Reputation: 2138
Some of my texts are being displayed weird and I need to replace some chars on it. However I am having trouble with a specific char, the following one (javascript code, to show the difference between chars):
<script>
alert('–'.charCodeAt(0) + ':' + '-'.charCodeAt(0));
</script>
In MySQL I tried to apply the following query:
UPDATE translation SET columnx = REPLACE(columnx, '–', '-');
But it affects 0 rows. Therefore the question is, what is the right query to replace these weird chars to the correct one?
UPDATE
The weird char is displayed like this (the square):
In the JSON, it is encoded as \u0096
instead of -
Upvotes: 4
Views: 2957
Reputation: 18250
This looks like not charset but collation related. A collation defines how MySQL treats chars "almost equal" when it comes to sorting or comparation.
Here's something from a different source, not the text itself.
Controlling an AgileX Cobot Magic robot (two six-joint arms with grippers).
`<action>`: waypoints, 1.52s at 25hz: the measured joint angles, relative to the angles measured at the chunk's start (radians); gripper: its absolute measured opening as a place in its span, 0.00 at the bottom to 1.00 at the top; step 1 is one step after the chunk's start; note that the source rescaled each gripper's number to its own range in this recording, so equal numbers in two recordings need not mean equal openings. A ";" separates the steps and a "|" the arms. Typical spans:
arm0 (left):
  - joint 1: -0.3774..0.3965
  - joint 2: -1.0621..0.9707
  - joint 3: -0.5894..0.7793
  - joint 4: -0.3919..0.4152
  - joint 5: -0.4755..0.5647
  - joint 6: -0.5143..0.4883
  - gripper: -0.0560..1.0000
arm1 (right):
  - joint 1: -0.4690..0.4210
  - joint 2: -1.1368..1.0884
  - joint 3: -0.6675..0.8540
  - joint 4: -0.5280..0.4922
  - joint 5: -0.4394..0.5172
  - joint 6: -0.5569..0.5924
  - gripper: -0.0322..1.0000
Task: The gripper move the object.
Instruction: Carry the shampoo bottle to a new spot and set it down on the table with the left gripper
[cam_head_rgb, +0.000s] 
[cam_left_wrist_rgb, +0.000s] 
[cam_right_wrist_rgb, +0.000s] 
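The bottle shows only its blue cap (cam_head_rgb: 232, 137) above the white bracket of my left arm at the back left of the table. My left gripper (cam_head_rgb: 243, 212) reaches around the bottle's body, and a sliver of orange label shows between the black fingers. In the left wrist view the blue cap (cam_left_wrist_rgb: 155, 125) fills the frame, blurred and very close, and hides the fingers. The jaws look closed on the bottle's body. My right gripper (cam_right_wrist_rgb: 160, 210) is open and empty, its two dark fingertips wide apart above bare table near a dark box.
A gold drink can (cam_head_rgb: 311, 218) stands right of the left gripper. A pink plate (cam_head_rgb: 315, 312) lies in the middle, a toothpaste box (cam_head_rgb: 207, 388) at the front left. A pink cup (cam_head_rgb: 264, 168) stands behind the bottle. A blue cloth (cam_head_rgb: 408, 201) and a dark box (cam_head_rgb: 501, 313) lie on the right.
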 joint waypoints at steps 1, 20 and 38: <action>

For example the iso-8859-15 default collation will treat ü = u
What you can do is to treat your field like a bin collation. A binary collation does not treat similar characters equal.
Select your correct binary collation
SELECT CHARACTER_SET_NAME, COLLATION_NAME FROM information_schema.COLLATIONS WHERE COLLATION_NAME LIKE '%bin%';
Then execute your update like this:
UPDATE TABLE SET columnx = REPLACE( columnx COLLATE latin1_bin, '–', '-' );
CORRECTION: REPLACE compares are always done using a binary collation
EDIT:
If you still get 0 rows updated you probably don't replace the correct character. Convert a string containing the character to hex and post the hex value so we can find out which char we are talking about
e.g.
SELECT HEX( columnx ) LIMIT 1;
EDIT2:
Just seen, you actually said you get \u0096
which is a control character called START OF GUARDED AREA.. what ever program this character creates.. in hex this is 0xC2 0x96
.
In your example query you are replacing a characer called EN DASH
It's hard to replace a control character by just pasting it, conversions might break it up. Instead you can use UNHEX( hexval ) to tell MySQL which character you mean
UPDATE TABLE SET columnx = REPLACE( columnx UNHEX( 'C296' ), '-' );
or to make this more clear (or even more confusing :)), this passes the "normal" hypen as hex value as well
UPDATE TABLE SET columnx = REPLACE( columnx UNHEX( 'C296' ), UNHEX( '2D' ) );
Upvotes: 2
Reputation: 424
Like Alvaro said, you should really try to change your database to the correct character set. Usually the utf-8 character set should be enough.
For further information look here: http://dev.mysql.com/doc/refman/5.0/en/charset-applications.html
If you have no rights to do so maybe take a look at: http://dev.mysql.com/doc/refman/5.1/de/charset-convert.html and https://dba.stackexchange.com/questions/9944/mysql-transfer-iso-8859-1-to-utf-8
Upvotes: 3